→ EXERCISE
Print exactly the lines below between the line holding "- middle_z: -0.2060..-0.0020" and the line holding "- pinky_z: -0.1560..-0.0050", inclusive, and nothing more.

→ DATA SHOWN

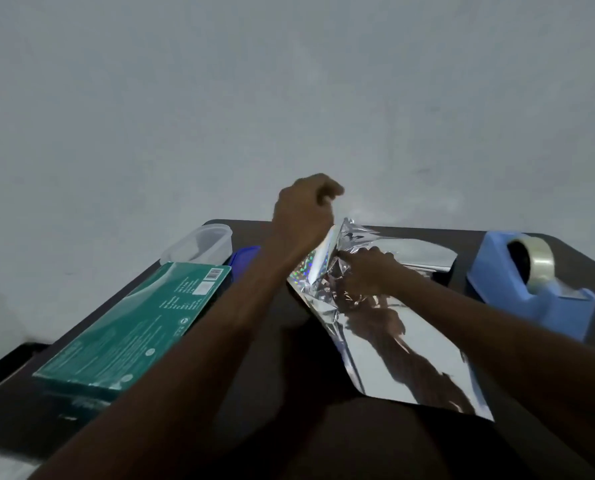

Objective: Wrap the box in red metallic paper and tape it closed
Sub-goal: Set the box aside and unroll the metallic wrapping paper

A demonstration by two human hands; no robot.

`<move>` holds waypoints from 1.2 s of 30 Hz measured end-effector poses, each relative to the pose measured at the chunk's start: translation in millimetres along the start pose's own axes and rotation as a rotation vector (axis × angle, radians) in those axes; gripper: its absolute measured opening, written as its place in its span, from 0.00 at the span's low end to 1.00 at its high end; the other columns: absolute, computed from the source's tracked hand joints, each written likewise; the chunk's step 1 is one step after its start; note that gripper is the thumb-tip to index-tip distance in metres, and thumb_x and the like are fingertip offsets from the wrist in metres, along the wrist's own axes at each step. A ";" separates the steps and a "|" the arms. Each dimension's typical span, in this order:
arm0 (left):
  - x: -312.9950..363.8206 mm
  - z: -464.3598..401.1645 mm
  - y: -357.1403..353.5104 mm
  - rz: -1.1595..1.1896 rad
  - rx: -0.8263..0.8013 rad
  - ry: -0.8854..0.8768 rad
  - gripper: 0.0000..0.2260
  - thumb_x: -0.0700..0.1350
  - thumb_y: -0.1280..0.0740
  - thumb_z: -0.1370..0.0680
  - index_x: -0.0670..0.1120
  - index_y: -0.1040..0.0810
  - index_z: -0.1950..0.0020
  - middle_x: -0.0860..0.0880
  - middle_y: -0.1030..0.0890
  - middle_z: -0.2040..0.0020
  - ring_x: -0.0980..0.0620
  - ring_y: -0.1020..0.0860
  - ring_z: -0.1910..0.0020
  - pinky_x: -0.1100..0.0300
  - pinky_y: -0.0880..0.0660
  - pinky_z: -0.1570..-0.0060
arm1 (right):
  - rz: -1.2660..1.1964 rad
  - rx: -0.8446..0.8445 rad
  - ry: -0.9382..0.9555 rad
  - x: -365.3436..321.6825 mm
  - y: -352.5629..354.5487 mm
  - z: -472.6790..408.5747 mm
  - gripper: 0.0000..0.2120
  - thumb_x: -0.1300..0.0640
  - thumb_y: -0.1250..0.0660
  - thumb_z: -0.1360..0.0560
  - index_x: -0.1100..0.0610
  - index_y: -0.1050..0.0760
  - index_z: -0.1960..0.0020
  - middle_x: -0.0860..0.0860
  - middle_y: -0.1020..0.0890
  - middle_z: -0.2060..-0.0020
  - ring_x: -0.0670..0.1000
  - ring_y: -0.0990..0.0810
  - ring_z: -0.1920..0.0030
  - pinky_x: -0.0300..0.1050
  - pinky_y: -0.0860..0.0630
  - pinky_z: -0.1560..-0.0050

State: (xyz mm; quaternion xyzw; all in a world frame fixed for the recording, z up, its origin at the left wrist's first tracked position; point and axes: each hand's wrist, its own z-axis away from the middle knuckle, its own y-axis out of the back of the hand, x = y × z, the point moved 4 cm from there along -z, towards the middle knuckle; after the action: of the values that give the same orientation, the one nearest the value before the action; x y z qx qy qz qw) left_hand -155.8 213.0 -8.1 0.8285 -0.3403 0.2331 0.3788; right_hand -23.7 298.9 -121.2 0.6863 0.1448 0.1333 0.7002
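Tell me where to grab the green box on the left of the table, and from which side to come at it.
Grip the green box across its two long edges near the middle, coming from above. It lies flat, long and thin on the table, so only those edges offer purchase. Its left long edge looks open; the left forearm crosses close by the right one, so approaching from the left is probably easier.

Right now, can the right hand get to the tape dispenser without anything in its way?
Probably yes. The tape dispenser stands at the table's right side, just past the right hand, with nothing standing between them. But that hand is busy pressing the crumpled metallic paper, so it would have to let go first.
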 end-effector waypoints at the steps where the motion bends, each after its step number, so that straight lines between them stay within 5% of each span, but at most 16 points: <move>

→ REPLY TO THE EXERCISE
  - middle_z: -0.2060..-0.0020
  - ring_x: -0.0670..0.1000
  - ring_y: -0.0990..0.0810
  - ring_z: -0.1920..0.0030
  - pinky_x: -0.0300..0.1050
  - pinky_y: -0.0860..0.0630
  - pinky_z: -0.1560..-0.0050

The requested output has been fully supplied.